What the task requires:
Using the listing below, retype exactly the lines starting at the one with "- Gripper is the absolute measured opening" and ending at the one with "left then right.", and include both.

Information shown:

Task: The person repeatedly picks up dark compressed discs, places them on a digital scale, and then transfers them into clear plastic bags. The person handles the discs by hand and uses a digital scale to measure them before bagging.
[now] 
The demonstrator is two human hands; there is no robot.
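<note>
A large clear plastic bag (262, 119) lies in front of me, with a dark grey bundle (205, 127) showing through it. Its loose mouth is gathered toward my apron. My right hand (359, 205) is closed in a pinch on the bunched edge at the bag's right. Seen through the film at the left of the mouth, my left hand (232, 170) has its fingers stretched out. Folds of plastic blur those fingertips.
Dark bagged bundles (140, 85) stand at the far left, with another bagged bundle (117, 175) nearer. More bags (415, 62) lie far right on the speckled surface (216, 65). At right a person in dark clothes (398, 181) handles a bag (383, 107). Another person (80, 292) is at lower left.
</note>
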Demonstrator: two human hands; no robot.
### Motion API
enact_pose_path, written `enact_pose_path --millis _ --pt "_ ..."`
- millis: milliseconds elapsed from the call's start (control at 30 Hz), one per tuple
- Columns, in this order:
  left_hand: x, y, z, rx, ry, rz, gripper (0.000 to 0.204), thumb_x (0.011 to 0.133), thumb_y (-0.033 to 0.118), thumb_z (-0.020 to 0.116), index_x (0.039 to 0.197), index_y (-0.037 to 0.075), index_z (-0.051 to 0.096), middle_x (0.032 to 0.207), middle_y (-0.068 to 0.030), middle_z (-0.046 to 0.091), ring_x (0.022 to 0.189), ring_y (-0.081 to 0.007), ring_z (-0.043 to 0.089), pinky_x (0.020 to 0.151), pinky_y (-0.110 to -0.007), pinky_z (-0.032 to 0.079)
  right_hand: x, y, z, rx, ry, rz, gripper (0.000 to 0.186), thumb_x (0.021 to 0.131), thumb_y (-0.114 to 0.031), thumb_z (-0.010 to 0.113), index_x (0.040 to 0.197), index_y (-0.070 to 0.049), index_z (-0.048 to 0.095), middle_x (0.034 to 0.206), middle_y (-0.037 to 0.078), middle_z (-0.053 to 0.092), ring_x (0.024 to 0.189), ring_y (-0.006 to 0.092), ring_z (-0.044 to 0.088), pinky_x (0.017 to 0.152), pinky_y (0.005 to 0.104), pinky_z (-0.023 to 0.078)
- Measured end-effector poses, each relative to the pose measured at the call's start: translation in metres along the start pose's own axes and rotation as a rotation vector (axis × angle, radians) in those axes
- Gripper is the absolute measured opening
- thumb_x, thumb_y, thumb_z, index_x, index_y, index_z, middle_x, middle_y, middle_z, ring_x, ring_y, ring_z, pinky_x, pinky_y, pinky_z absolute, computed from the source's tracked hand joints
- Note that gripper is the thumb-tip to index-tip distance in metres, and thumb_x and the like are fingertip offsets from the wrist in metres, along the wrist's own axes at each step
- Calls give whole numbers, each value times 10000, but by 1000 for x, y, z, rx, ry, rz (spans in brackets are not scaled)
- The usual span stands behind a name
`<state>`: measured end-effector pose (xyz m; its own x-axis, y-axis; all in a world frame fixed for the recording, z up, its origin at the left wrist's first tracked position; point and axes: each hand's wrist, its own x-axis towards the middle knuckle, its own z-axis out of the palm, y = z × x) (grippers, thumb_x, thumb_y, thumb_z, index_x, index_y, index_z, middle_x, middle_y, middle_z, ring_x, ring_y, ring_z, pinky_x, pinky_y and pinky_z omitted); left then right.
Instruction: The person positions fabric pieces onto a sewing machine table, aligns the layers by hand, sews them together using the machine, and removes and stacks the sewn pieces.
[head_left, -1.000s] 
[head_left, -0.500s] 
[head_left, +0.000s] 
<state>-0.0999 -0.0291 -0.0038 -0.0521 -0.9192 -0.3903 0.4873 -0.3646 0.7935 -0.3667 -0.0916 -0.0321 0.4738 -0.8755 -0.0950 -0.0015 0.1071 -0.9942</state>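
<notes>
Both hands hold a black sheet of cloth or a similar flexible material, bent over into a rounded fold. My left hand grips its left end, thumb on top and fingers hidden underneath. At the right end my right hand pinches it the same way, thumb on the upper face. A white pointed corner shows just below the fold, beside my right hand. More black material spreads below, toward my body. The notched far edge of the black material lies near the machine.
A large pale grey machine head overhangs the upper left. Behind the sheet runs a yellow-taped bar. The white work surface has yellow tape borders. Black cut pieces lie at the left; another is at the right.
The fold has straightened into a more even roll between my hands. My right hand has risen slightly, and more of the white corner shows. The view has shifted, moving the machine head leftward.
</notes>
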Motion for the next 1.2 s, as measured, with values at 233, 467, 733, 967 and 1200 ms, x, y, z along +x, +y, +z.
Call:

Written response:
- Gripper is the absolute measured opening
- thumb_x, thumb_y, thumb_z, index_x, index_y, index_z, middle_x, middle_y, middle_z, ring_x, ring_y, ring_z, pinky_x, pinky_y, pinky_z absolute, computed from the source's tracked hand joints
- Note that gripper is the thumb-tip to index-tip distance in metres, and thumb_x and the like are fingertip offsets from the wrist in metres, along the wrist's own axes at each step
- Calls give whole numbers, each value times 10000, but by 1000 for x, y, z, rx, ry, rz (spans in brackets are not scaled)
- The usual span stands behind a name
`<state>`: measured end-effector pose (xyz m; its own x-axis, y-axis; all in a world frame fixed for the recording, z up, its origin at the left wrist's first tracked position; point and axes: each hand's wrist, its own x-axis towards the middle knuckle, its own z-axis out of the palm, y = z × x) (grippers, thumb_x, thumb_y, thumb_z, index_x, index_y, index_z, middle_x, middle_y, middle_z, ring_x, ring_y, ring_z, pinky_x, pinky_y and pinky_z omitted); left then right.

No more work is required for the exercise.